[WORK REQUEST] Copy out all lines bearing the word "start" from the listing below.

+ + + + + + +

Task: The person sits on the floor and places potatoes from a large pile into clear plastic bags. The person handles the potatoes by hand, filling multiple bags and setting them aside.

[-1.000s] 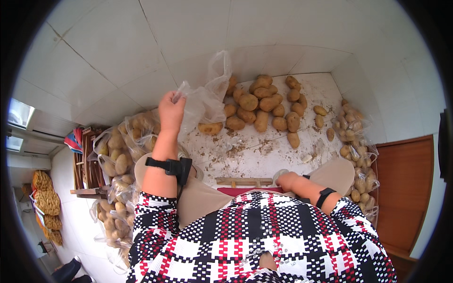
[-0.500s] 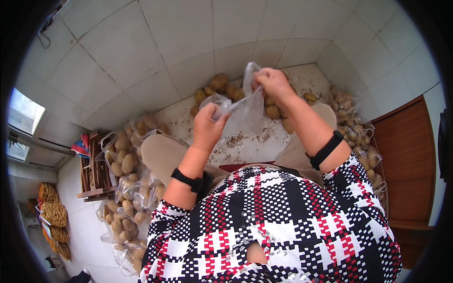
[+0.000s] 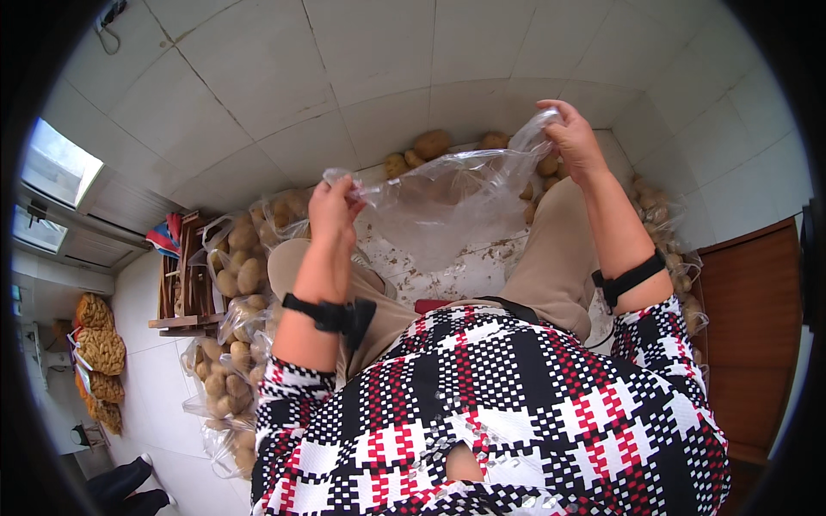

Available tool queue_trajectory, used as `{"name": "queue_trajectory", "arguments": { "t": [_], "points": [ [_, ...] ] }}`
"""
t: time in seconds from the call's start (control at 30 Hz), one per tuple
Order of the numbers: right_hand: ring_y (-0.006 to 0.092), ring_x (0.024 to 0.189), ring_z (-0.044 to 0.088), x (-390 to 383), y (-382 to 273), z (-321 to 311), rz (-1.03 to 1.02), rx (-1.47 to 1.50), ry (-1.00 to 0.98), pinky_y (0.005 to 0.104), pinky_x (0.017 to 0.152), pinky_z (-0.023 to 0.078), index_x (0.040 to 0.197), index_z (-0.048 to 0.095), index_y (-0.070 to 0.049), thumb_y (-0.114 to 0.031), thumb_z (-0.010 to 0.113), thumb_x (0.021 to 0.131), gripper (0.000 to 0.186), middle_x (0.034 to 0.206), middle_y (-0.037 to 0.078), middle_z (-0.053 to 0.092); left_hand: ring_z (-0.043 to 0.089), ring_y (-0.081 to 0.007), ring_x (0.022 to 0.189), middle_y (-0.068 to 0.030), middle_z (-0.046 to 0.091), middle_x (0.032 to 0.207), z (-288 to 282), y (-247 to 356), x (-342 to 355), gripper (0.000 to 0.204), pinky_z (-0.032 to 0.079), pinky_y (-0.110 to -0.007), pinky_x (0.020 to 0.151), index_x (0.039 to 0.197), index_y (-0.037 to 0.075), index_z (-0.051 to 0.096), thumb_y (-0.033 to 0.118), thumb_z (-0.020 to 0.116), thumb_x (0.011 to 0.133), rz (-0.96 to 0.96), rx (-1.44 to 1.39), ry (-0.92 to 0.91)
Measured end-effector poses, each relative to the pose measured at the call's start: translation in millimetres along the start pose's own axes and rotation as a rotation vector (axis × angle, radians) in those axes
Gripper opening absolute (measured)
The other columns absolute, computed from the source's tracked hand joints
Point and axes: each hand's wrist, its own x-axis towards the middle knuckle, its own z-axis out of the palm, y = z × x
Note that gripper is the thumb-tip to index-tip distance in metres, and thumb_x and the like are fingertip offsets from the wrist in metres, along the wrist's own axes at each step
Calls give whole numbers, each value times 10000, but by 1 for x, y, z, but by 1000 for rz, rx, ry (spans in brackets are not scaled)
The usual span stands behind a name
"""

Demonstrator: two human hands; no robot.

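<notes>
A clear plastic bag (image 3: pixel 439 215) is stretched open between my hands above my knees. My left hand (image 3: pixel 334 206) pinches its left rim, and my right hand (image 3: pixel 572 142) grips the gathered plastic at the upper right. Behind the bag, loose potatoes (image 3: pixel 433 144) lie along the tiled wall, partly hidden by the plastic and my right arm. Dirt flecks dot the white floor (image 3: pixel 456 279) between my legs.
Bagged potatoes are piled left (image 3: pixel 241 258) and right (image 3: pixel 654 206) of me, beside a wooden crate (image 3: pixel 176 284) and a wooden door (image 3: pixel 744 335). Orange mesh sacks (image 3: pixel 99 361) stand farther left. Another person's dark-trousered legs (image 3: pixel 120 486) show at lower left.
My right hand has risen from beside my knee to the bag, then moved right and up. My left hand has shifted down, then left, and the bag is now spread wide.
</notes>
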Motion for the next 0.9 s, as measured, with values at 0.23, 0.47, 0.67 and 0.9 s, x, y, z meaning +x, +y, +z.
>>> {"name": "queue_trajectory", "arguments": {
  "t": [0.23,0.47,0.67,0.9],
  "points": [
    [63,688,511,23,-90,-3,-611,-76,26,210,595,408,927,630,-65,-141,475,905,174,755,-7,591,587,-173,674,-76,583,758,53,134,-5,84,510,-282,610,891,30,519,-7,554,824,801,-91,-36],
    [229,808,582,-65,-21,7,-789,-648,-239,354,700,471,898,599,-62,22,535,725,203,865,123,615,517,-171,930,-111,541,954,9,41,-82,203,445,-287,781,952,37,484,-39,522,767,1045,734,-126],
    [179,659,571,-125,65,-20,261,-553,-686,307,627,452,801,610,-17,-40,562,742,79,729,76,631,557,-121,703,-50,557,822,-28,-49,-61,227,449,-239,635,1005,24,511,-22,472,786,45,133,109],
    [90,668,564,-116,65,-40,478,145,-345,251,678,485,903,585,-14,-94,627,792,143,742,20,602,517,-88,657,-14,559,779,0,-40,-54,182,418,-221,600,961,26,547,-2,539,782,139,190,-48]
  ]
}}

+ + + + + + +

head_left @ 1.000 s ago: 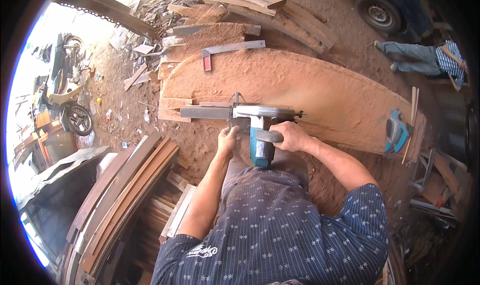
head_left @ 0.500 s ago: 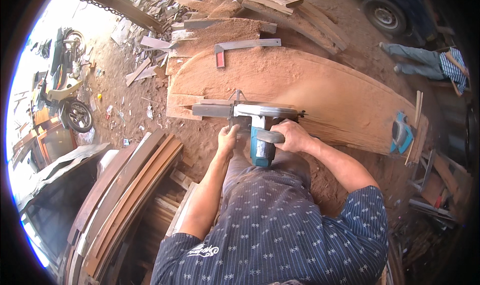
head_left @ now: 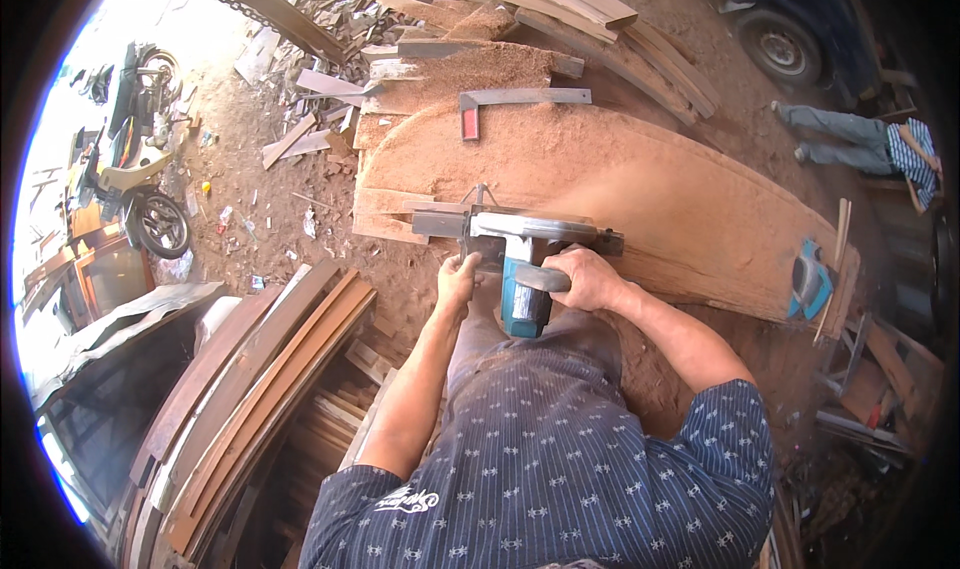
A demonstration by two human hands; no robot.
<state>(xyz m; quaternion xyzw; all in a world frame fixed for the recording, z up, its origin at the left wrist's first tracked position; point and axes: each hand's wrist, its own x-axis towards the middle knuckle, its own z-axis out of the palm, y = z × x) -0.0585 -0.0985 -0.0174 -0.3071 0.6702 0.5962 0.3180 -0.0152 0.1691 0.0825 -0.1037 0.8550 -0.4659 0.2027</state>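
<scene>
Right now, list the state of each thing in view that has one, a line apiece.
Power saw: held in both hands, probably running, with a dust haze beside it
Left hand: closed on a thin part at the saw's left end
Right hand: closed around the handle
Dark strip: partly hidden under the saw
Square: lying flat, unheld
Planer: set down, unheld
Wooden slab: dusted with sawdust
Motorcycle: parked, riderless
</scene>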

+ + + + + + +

[EXERCISE RESPONSE]
t: time in seconds from the call's start (control at 30 Hz), one per tuple
Measured end-effector poses, each relative to the pose measured at the call's start: translation in millimetres along the start pose's own axes and rotation as a rotation vector (axis × angle, radians) in those axes

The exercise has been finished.